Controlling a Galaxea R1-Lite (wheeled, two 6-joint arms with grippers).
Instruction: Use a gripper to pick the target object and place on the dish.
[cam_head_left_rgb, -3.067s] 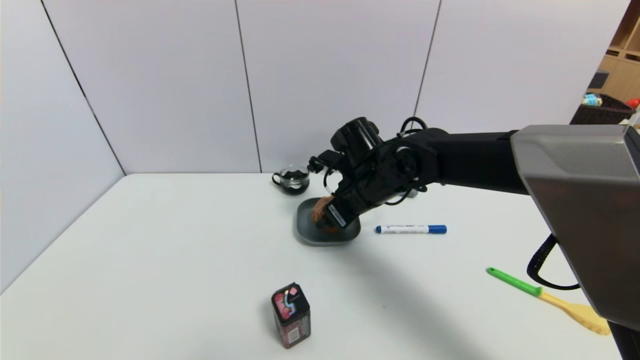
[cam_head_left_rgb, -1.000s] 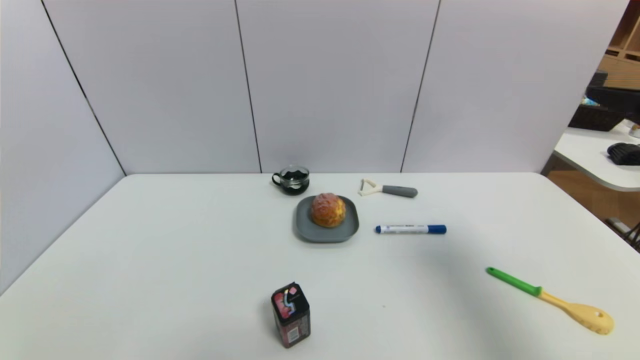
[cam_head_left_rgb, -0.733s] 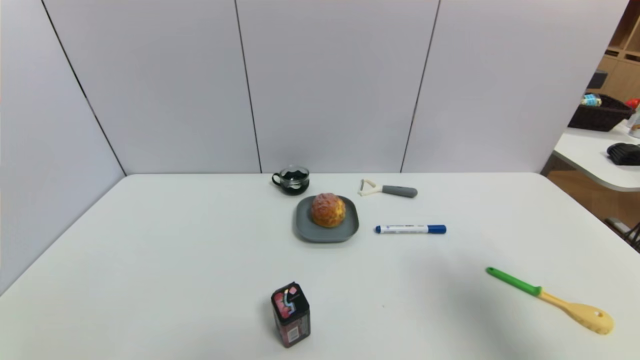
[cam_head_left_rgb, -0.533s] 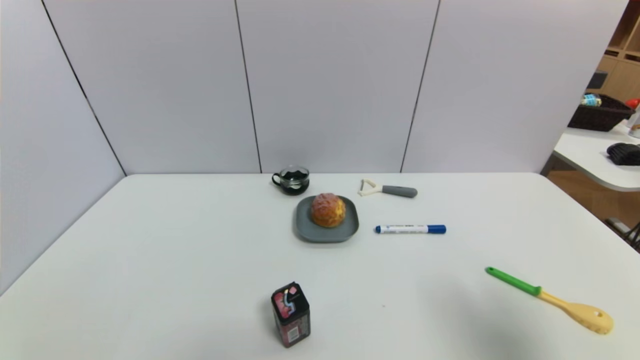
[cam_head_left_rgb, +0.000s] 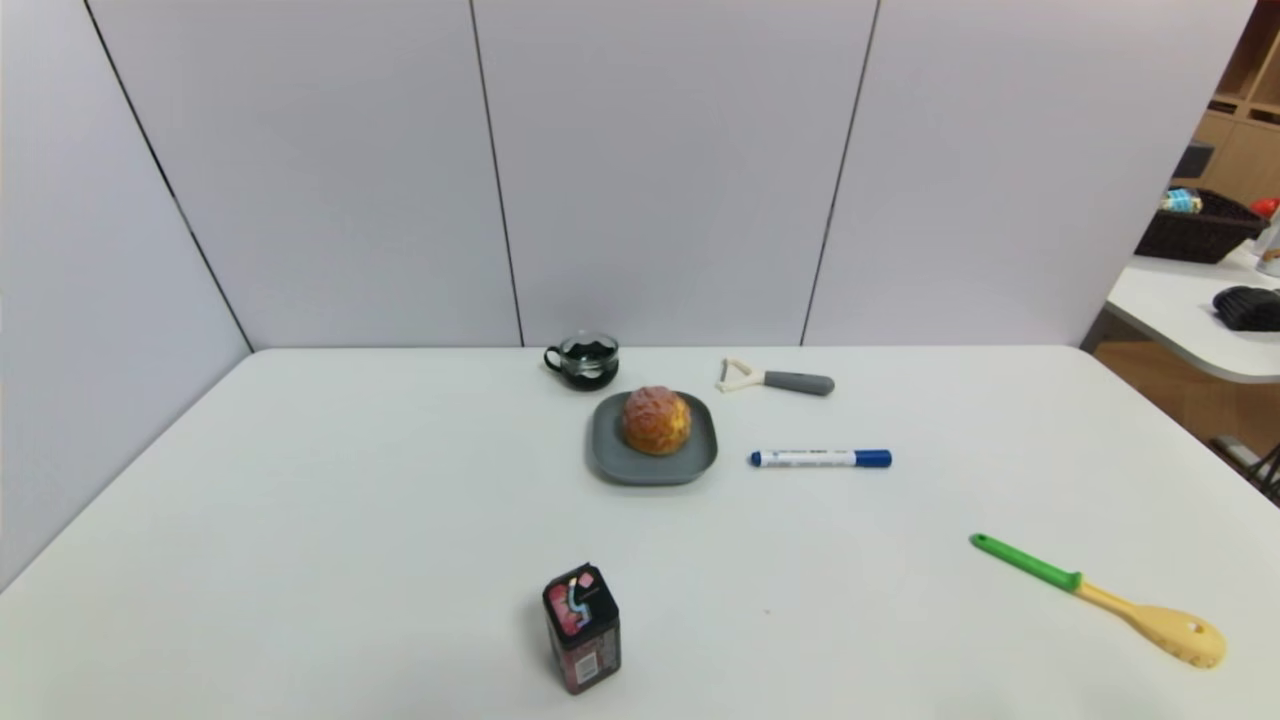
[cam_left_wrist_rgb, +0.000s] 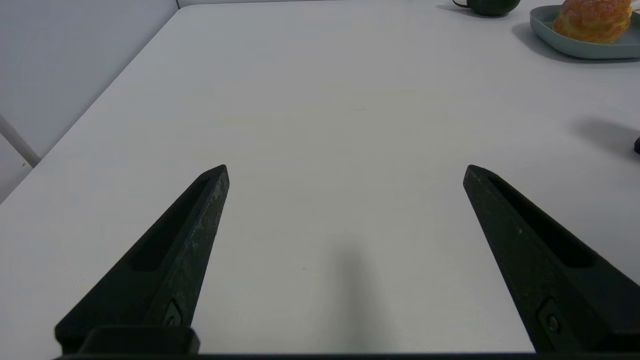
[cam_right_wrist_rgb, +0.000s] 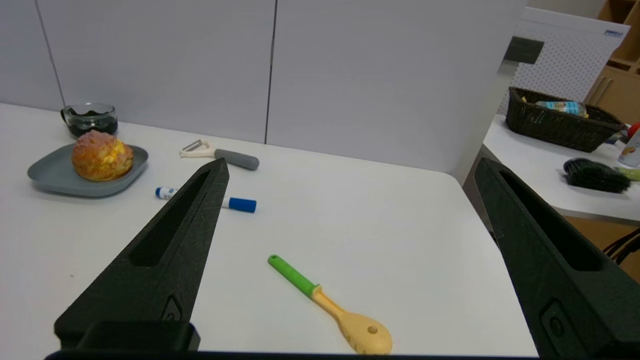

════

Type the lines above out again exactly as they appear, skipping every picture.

Controlling a Galaxea R1-Lite (wheeled, two 6-joint arms with grippers).
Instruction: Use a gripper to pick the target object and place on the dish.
[cam_head_left_rgb, -3.067s] 
[cam_head_left_rgb, -1.000s] 
[cam_head_left_rgb, -0.733s] 
[cam_head_left_rgb, -0.533s] 
[cam_head_left_rgb, +0.000s] 
[cam_left_wrist_rgb, +0.000s] 
[cam_right_wrist_rgb, +0.000s] 

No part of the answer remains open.